▸ Supplied data:
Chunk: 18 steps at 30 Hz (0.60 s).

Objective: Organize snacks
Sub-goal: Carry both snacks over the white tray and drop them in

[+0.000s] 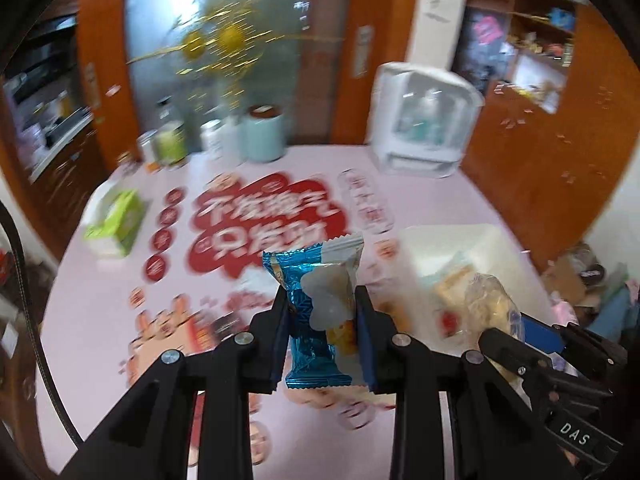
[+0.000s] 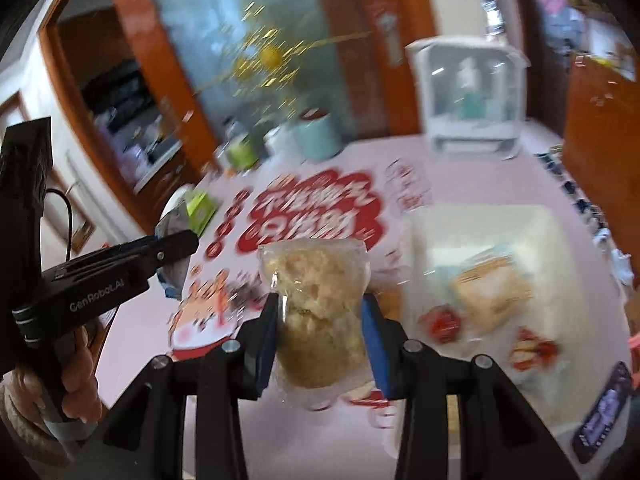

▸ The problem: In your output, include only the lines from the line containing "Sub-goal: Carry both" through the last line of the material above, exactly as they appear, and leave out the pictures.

▸ Task solution:
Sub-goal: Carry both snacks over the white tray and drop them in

[+0.000s] 
[+0.000s] 

Nothing remains to be added to this answer.